## WHAT YOU SHOULD DO:
Exactly the lines starting at the line containing "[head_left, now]" and ending at the line containing "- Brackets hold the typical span" are to be written out from the listing below, both included.

[DATA EXCERPTS — start]

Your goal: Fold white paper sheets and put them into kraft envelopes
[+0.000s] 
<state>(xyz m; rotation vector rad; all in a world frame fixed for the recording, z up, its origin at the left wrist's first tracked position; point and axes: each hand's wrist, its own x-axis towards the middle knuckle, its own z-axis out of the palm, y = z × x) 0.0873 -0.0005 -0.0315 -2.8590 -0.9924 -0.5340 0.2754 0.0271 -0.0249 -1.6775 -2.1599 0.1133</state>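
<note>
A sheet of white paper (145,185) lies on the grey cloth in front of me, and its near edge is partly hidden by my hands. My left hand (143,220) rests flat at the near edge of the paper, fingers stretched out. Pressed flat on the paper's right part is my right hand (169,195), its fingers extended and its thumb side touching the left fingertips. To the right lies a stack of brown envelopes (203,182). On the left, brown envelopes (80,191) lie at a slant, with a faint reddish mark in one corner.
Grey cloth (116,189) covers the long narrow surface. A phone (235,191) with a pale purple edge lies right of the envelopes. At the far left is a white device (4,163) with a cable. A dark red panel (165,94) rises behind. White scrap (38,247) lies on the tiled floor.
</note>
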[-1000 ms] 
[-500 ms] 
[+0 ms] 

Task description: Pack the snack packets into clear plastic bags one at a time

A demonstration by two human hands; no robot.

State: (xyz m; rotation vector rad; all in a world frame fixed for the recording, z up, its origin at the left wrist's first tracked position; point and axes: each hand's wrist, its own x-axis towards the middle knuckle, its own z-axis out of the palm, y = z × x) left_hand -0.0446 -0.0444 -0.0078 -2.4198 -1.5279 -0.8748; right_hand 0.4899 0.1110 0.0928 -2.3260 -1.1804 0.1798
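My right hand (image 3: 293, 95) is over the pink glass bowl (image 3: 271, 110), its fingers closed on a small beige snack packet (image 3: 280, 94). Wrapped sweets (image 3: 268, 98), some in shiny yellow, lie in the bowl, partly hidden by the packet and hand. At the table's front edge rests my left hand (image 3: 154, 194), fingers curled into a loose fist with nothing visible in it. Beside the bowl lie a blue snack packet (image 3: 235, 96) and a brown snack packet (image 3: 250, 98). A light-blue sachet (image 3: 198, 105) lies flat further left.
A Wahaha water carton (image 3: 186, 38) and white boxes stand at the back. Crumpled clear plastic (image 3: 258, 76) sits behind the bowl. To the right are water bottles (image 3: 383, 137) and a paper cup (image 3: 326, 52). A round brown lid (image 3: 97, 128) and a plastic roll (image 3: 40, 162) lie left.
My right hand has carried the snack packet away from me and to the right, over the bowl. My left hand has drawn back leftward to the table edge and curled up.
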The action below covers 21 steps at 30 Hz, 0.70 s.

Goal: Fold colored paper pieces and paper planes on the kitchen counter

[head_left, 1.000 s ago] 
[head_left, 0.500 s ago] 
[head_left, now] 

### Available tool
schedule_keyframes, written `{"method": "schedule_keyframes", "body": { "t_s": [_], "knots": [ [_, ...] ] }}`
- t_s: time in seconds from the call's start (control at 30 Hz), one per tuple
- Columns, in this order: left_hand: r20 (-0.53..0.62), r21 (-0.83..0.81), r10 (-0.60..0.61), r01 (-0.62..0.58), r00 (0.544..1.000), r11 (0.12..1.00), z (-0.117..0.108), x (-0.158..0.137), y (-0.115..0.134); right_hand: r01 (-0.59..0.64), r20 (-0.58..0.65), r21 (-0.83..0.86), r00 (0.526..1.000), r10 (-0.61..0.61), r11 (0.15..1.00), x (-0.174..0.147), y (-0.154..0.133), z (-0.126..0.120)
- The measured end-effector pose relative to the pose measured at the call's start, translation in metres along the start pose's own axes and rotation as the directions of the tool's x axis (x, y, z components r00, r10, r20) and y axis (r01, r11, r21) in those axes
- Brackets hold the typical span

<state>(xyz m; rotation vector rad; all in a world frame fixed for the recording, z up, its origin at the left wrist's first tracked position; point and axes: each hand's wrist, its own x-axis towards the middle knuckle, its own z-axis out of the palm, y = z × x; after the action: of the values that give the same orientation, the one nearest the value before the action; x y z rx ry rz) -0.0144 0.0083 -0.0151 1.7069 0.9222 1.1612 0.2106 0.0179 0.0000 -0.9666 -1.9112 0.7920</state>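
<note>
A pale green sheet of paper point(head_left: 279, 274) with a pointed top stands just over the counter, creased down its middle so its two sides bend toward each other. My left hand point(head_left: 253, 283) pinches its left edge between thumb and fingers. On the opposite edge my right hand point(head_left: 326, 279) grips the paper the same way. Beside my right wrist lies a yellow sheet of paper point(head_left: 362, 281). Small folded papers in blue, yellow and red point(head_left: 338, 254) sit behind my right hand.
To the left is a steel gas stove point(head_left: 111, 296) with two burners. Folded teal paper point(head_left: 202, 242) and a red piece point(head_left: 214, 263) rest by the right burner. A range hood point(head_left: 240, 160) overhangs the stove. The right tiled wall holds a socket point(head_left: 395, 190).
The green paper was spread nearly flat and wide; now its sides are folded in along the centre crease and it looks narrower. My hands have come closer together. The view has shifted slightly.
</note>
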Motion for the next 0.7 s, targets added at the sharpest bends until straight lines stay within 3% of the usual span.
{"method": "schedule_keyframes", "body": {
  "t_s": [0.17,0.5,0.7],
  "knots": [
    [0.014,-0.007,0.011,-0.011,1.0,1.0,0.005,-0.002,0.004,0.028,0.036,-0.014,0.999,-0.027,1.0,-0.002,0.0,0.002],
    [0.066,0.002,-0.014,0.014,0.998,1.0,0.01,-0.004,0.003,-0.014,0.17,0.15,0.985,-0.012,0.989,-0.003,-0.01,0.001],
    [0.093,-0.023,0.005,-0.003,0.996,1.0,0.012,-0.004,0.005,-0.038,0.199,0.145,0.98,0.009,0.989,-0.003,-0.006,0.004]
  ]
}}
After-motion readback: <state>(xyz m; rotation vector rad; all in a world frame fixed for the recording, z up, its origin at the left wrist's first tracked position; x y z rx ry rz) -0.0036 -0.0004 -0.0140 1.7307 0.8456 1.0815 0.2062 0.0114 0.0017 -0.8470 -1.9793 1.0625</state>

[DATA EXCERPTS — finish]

## TASK ANSWER:
[head_left, now] 

### Available tool
schedule_keyframes, written `{"method": "schedule_keyframes", "body": { "t_s": [_], "knots": [ [_, ...] ] }}`
- t_s: time in seconds from the call's start (control at 30 Hz), one per tuple
- Columns, in this order: left_hand: r20 (-0.53..0.62), r21 (-0.83..0.81), r10 (-0.60..0.61), r01 (-0.62..0.58), r00 (0.544..1.000), r11 (0.12..1.00), z (-0.117..0.108), x (-0.158..0.137), y (-0.115..0.134); right_hand: r01 (-0.59..0.64), r20 (-0.58..0.65), r21 (-0.83..0.86), r00 (0.526..1.000), r10 (-0.61..0.61), r11 (0.15..1.00), x (-0.174..0.147), y (-0.154..0.133), z (-0.126..0.120)
- The measured end-effector pose relative to the pose measured at the call's start, translation in metres along the start pose's own axes and rotation as the directions of the tool's x axis (x, y, z components r00, r10, r20) and y axis (r01, r11, r21) in those axes
- Brackets hold the typical span

No further response is required.